→ Work request
The reply should consist of the full listing, repeated word for word.

________

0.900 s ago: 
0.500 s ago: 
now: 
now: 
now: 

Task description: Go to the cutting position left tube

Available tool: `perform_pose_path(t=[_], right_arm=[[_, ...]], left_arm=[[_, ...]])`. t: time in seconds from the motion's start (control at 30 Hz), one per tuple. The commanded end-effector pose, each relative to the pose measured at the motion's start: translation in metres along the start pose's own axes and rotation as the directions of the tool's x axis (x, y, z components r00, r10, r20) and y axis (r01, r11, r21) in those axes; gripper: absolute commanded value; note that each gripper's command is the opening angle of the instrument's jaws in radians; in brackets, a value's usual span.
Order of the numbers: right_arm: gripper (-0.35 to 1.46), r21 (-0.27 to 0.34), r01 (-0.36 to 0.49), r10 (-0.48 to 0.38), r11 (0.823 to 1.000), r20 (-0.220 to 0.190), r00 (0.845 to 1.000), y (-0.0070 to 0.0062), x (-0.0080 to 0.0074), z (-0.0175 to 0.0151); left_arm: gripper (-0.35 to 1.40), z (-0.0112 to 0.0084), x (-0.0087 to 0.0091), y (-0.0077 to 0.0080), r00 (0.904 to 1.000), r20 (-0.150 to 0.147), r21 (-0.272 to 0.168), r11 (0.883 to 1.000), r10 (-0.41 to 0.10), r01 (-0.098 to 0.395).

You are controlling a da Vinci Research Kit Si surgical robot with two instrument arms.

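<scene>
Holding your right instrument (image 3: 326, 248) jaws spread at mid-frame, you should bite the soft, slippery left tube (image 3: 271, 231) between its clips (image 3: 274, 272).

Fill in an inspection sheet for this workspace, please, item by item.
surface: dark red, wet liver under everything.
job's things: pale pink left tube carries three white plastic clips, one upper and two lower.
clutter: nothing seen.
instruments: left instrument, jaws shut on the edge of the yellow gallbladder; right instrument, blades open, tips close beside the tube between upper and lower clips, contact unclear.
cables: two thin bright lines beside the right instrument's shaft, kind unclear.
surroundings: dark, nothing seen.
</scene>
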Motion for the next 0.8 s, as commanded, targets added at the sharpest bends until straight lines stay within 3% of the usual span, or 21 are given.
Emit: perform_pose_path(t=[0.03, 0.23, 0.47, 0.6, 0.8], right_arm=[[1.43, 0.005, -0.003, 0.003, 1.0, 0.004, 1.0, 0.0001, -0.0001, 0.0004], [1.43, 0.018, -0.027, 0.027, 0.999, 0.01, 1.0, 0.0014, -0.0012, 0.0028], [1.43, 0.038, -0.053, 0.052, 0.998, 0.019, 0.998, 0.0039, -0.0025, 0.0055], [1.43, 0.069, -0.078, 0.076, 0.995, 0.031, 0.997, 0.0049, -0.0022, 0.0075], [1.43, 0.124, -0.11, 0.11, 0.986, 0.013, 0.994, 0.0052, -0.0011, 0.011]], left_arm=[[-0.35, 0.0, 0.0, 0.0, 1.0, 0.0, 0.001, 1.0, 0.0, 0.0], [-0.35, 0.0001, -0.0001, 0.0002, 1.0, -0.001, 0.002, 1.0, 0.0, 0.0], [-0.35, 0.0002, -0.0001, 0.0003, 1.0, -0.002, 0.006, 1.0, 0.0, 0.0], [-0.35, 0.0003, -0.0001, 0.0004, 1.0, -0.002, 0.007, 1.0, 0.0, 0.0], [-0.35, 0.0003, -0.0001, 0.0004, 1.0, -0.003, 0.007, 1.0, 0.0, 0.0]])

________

→ Your solution
0.900 s ago: 
0.500 s ago: 
now: 
now: 
now: 

Task description: Go to the cutting position left tube

Available tool: `perform_pose_path(t=[_], right_arm=[[_, ...]], left_arm=[[_, ...]])`. t: time in seconds from the motion's start (control at 30 Hz), one per tuple. The commanded end-effector pose, each relative to the pose measured at the motion's start: translation in metres along the start pose's own axes and rotation as the directions of the tool's x axis (x, y, z components r00, r10, r20) and y axis (r01, r11, r21) in those axes; gripper: absolute commanded value; note that each gripper's command is the opening angle of the instrument's jaws in radians; in brackets, a value's usual span.
Order of the numbers: right_arm: gripper (-0.35 to 1.46), r21 (-0.27 to 0.34), r01 (-0.36 to 0.49), r10 (-0.48 to 0.38), r11 (0.823 to 1.000), r20 (-0.220 to 0.190), r00 (0.845 to 1.000), y (-0.0070 to 0.0062), x (-0.0080 to 0.0074), z (-0.0175 to 0.0151); left_arm: gripper (-0.35 to 1.40), z (-0.0112 to 0.0084), x (-0.0087 to 0.0091), y (-0.0077 to 0.0080), r00 (0.904 to 1.000), r20 (-0.150 to 0.147), r21 (-0.272 to 0.168), r11 (0.883 to 1.000), r10 (-0.41 to 0.10), r01 (-0.098 to 0.395).

You are controlling a da Vinci Research Kit Si surgical robot with two instrument arms.

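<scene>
Holding your right instrument (image 3: 326, 248) jaws spread at mid-frame, you should bite the soft, slippery left tube (image 3: 271, 231) between its clips (image 3: 274, 272).

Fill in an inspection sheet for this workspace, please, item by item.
surface: dark red, wet liver under everything.
job's things: pale pink left tube carries three white plastic clips, one upper and two lower.
clutter: nothing seen.
instruments: left instrument, jaws shut on the edge of the yellow gallbladder; right instrument, blades open, tips close beside the tube between upper and lower clips, contact unclear.
cables: two thin bright lines beside the right instrument's shaft, kind unclear.
surroundings: dark, nothing seen.
</scene>
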Motion for the next 0.8 s, as commanded, targets added at the sharpest bends until straight lines stay within 3% of the usual span, or 21 are given.
Emit: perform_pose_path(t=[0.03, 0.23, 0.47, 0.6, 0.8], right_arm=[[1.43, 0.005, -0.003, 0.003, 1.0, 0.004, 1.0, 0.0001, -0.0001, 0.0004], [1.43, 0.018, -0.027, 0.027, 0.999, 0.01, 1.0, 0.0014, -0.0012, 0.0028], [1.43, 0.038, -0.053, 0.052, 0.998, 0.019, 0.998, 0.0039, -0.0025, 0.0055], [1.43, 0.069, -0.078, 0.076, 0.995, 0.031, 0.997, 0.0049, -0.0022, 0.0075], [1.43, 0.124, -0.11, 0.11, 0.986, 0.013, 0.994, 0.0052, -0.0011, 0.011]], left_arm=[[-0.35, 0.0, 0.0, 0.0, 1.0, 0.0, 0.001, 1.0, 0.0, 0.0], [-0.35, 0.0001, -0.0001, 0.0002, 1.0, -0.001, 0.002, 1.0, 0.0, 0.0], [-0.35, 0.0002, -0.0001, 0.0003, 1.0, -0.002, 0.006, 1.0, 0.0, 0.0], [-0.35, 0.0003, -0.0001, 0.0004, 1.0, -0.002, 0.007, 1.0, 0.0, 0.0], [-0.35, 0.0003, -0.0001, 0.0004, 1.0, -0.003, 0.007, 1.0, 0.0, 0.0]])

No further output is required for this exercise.